十二箇所目 我孫子市白樺文学館と手賀沼湖畔のブックカフェ 我孫子


 ここに一篇の詩があります。


「志賀と僕」


 志賀直哉と僕。


 僕は、武者小路実篤です。


 僕たち二人は、大正時代を代表する文芸活動白樺派の作家です。


 理想主義、人道主義を掲げ、僕たちは創作活動にいそしみました。


 僕は、我孫子あびこ手賀沼てがぬまのほとりに居を構えた志賀を追って、この地へ越してきたのです。


 二つ年上の志賀は、二つ年下の僕に、悩みごとを打ち明けてくれたりもしました。


 志賀は寂しがりやで、僕や、有島や、里見や、木下や、長与や、白樺の仲間たちが寄り集うのを喜んでいました。

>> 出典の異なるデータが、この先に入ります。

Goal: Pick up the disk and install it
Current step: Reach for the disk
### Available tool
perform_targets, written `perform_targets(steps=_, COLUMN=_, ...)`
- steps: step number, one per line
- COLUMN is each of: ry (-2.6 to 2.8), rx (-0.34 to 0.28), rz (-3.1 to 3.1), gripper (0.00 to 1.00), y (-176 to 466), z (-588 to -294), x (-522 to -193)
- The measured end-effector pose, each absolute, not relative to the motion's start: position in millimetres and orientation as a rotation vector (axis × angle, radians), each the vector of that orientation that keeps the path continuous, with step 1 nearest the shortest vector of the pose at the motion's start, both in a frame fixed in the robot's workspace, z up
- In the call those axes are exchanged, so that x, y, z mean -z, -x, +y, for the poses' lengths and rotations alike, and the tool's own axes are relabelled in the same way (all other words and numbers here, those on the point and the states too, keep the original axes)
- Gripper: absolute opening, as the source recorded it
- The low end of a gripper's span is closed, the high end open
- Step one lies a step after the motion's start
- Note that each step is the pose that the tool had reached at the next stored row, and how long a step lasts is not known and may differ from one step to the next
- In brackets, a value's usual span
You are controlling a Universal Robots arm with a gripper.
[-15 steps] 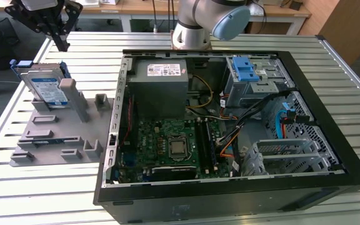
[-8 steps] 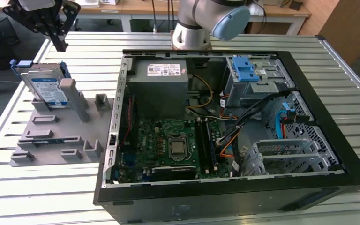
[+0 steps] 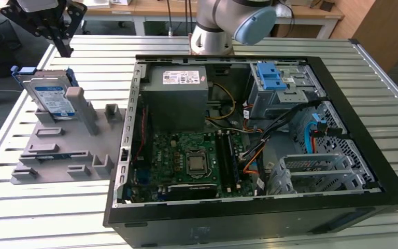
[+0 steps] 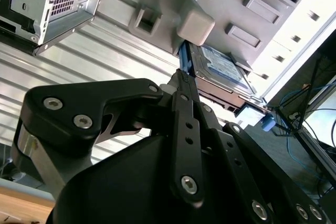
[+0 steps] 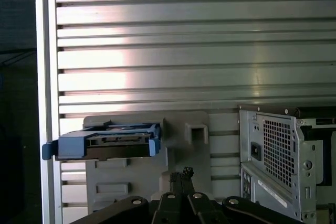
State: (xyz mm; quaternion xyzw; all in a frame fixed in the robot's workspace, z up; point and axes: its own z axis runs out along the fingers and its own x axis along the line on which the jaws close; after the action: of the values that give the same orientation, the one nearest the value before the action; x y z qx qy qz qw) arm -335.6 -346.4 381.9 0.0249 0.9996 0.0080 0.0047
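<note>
- The gripper [image 3: 66,50] hangs above the far end of the table [image 3: 47,218], on the exterior view's left, apart from everything. In both wrist views its two fingers sit pressed together with nothing between them.
- The disk [image 3: 50,96] stands on edge, leaning a little, in the grey holder [image 3: 60,155] beside the open computer case [image 3: 365,104]. It is below the gripper and not touched by it.
- Judged from this, the step in hand is the approach for the pick; the disk is not yet lifted.
- The fingers need to be spread wider than the disk's thin dimension before coming level with it, or they will strike its top edge.
- In the first wrist view the disk [image 5: 107,141] sits off to one side of the fingertips, so the gripper should be centred over it before descending.
- The blue rails [image 4: 185,59] run along the edges; gripping the flat metal faces seems safer than pinching plastic.
- A grey post [image 3: 74,98] stands just beside the disk, so one finger has little room there.
- Lifting along the disk's own lean should avoid jamming it in the holder's slot.
</note>
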Motion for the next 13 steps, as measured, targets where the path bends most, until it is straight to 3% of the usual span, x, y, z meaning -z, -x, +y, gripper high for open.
perform_targets(steps=13, ry=-0.078, rx=-0.025, rz=3.131, gripper=0.11, y=342.2, z=-345.8, x=-381.0)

 志賀には家族がいて、僕は家族を伴って、湖畔で暮らしていたのです。



 ………………



 さて、最初から妄想に彷徨ってしまったのは、冒頭にあげたタイトルの詩に感化されたからかもしれません。


 常磐線我孫子駅の南口を出て、バス道路沿いにしばらく歩いていくと、緑豊かな木立の向こうに、手賀沼が現れます。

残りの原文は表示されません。